Kayte O’Neill, Head of Markets for the Electricity System Operator, shares how she balances a successful career with being mum to three young children – and still found time to make her dream of studying at Harvard a reality.
Our family motto is ‘work hard, play hard’. Dad always said you can do anything, be anything. He drummed into us the importance of going after your potential, and that’s stuck with me.
As a mother of three children aged 12, 9 and 6, two of them daughters, it’s become even more important to me and I’m trying to instil in them the importance of doing something you love.
I joined National Grid on the graduate programme in 2002 and, thanks to the rotational programme, I got to experience challenging and exciting core placements across the company including a business development role in Rome and a role on the National Grid / Transco merger.
Over the years, I’ve spent time in Regulation, for the electricity transmission and gas distribution businesses; moved into account management working with gas shippers to understand their perspective on energy issues; then customer strategy roles to understand what we needed to do to as a business to become more customer focused, and work with the field force to make that step change.
I also spent three years as executive advisor to our CEO John Pettigrew, before moving to the US as Vice President of Strategy and Regulation.
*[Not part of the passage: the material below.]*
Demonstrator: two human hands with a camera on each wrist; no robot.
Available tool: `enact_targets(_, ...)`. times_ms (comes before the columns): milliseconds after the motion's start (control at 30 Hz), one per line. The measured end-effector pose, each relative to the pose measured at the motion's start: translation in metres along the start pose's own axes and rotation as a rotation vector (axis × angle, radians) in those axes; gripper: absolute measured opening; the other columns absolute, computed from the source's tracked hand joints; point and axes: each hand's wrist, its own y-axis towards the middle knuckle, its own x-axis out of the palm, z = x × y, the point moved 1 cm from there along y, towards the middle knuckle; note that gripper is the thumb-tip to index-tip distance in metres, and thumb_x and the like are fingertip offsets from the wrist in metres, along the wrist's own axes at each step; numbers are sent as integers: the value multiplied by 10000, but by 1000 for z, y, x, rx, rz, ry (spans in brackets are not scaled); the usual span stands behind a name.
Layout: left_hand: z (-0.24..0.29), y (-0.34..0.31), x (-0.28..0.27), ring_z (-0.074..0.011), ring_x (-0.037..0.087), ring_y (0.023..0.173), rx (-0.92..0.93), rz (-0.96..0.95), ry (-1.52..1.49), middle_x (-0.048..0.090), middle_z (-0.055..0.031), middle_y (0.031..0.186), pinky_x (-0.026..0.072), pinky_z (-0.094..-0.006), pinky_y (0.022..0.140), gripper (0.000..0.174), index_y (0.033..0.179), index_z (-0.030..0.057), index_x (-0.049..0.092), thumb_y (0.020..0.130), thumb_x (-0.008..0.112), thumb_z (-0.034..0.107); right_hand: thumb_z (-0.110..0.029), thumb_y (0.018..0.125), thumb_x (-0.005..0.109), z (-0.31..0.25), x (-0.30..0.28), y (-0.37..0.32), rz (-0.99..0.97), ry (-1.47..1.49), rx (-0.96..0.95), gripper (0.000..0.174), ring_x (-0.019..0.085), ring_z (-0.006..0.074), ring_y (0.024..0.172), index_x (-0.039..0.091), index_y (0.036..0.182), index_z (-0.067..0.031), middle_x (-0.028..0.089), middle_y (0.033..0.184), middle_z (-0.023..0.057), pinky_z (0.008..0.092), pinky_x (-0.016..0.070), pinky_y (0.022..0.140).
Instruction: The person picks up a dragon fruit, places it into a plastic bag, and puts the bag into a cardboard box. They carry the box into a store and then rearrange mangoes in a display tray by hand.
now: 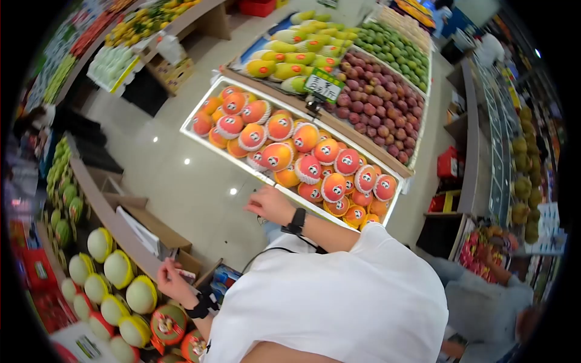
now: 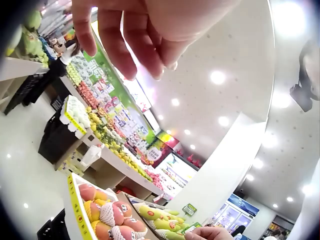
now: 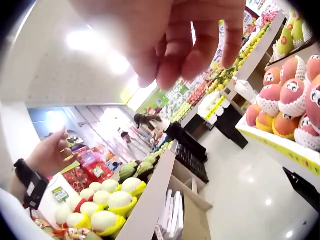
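Note:
My right hand (image 1: 270, 204) hovers at the near edge of a white box (image 1: 200, 136) of red-orange mangoes (image 1: 278, 156), many in foam nets with cartoon-face stickers. Nothing is in its loosely bent fingers (image 3: 172, 65). Lower left in the head view, my left hand (image 1: 173, 281) hangs beside pale round melons (image 1: 121, 269) in yellow foam nets. Its fingers (image 2: 112, 45) droop relaxed in the left wrist view and hold nothing. Each wrist carries a black strap with a small device.
Behind the mangoes lie long yellow-green fruits (image 1: 296, 51), dark red round fruits (image 1: 378, 100) and green fruits (image 1: 396, 48), with a price sign (image 1: 324, 85). Cardboard boxes (image 1: 151, 224) stand under the melon shelf. A person in grey (image 1: 484, 302) is at the right. Shiny floor (image 1: 175, 139) runs between the stands.

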Motion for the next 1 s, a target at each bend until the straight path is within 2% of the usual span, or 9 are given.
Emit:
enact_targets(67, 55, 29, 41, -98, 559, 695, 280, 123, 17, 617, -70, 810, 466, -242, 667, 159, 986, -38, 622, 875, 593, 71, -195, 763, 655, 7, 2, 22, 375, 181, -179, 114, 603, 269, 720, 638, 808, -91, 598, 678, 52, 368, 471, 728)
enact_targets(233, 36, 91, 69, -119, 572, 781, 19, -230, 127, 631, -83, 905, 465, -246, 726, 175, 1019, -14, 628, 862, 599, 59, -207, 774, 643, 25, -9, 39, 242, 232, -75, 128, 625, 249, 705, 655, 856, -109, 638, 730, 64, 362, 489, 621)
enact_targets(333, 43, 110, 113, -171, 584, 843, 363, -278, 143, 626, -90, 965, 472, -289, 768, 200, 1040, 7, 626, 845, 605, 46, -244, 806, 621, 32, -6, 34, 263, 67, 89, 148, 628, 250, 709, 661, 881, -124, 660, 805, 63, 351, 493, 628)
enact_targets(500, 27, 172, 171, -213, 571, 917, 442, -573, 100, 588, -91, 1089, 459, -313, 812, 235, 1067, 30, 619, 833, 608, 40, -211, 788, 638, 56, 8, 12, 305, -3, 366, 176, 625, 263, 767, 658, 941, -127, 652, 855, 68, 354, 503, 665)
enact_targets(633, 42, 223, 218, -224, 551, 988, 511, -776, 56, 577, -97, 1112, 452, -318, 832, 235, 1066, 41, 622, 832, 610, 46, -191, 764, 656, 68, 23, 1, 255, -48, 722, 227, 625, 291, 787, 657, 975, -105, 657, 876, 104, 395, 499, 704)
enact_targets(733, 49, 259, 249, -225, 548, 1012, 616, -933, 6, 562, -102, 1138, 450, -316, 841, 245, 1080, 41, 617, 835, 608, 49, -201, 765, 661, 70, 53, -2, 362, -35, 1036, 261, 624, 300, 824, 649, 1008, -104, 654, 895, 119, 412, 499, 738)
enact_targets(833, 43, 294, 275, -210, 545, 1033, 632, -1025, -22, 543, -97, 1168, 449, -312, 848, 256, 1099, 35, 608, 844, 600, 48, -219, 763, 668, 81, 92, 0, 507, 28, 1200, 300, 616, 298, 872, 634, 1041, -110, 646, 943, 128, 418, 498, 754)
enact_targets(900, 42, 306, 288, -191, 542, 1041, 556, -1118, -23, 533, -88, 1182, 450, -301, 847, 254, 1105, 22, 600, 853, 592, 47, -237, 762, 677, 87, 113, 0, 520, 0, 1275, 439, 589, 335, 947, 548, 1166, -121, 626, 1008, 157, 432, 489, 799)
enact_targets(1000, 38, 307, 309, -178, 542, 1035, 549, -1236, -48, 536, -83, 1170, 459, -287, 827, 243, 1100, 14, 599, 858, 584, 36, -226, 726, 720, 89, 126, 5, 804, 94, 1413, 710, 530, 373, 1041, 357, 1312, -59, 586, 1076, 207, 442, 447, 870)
I returned to the UK in 2018 and joined the ESO as Head of Strategy and Regulation and have most recently moved within the ESO to take up a newly created ‘Head of Markets’ role.
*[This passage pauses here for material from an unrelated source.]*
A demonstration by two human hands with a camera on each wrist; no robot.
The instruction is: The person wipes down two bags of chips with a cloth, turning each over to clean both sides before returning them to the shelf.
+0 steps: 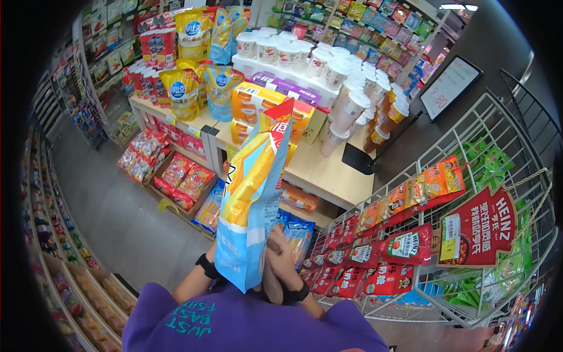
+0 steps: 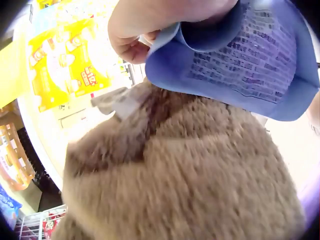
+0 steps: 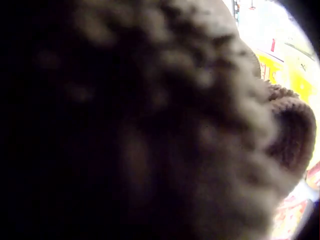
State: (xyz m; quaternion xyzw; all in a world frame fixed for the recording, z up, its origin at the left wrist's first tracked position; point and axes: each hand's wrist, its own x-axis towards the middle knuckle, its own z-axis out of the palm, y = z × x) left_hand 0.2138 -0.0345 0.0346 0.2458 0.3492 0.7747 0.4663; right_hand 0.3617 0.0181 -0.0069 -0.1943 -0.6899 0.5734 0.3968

You always wonder how you’ll carve out time to take on extra challenges, but go for it, commit to something and you’ll create the time and space to succeed.
As a child, my godmother introduced me to the seemingly impossible dream of Harvard Business School. So, finding myself just down the road when we moved to Boston as a family in 2016 was the perfect moment to go for it and gain the Harvard equivalent of an Executive MBA.
Strong practical support from my husband Steve allows me to do these jobs and he’s encouraged me to make the most of these once-in a-lifetime opportunities every step of the way.
A consistent theme throughout my time at National Grid has been a passion for developing and growing our people.
I’ve been on maternity leave three times and each time I’ve come back stronger and in better roles. And that really requires the support of the company. National Grid has been a great place to work. I’ve been given a huge amount of flexibility, and had support from sponsors who have helped me to see opportunities and embrace them.
Now I really try to pay that back. I’m a strong advocate of growing talented leaders and helping them navigate our industry, and I mentor several people – many of them young female leaders. We’ve come a long way on diversity in recent years; I see the challenge now as creating the right culture to retain talent. People rarely join a company looking for a lifetime career, so it’s more crucial now than ever that we are setting people up for growth.
I think the most important thing I’ve learned is that there are opportunities everywhere and you should seize them. You always wonder how you’ll carve out time to take on extra challenges, but go for it, commit to something, and you’ll create the time and space to succeed.